WHAT IS REQUIRED = Without the pictures, write the listing below out again, line for line.

AVAILABLE DATA =
★ ★ ★ ★ ★

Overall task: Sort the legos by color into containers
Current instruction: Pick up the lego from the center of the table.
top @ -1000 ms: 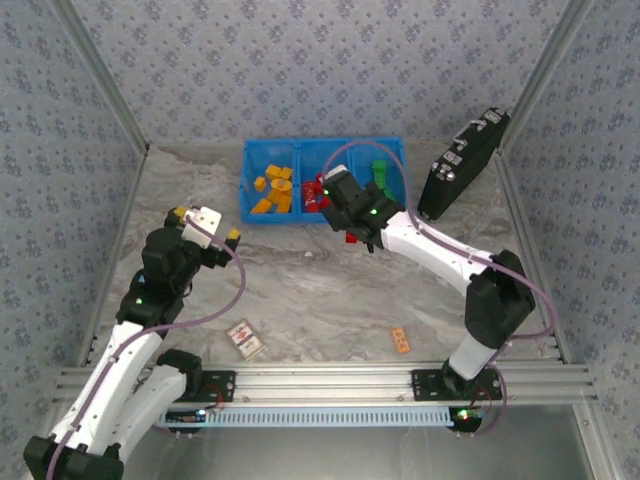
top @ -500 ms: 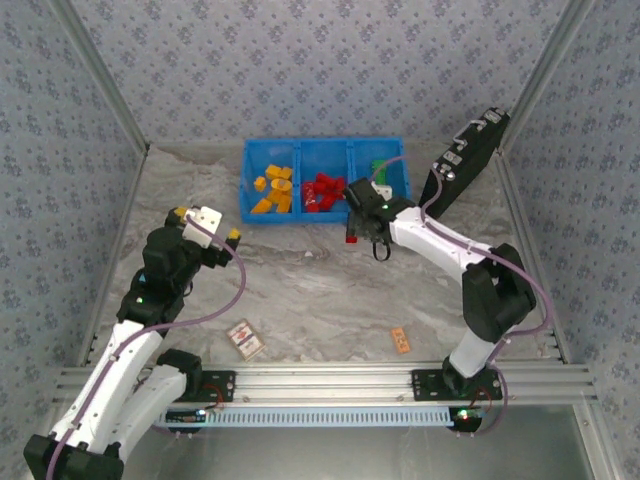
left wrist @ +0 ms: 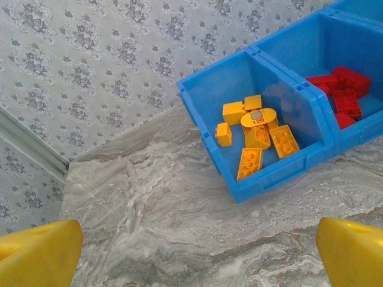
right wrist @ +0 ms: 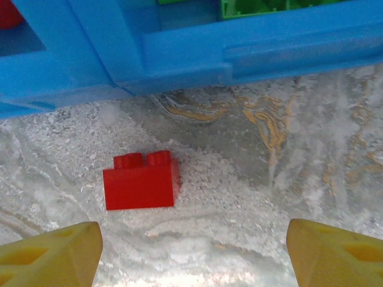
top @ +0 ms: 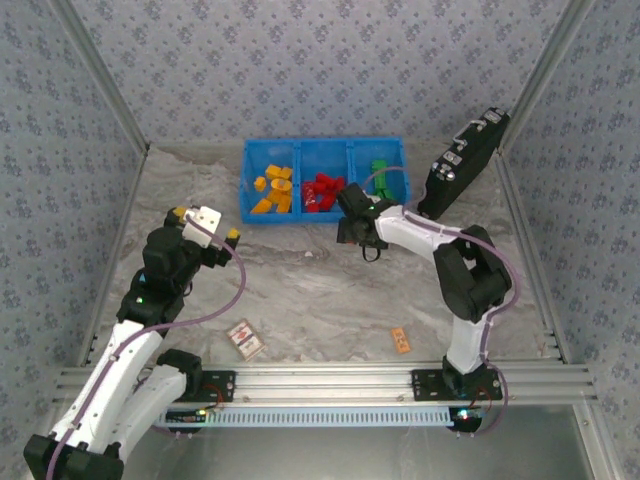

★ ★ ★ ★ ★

WRITTEN ANSWER =
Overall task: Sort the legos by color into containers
Current instruction: Pick up the lego from the center of the table.
top @ -1000 ms: 
top @ -500 ms: 
left wrist @ +0 ms: 
right wrist @ +0 ms: 
top @ +0 ms: 

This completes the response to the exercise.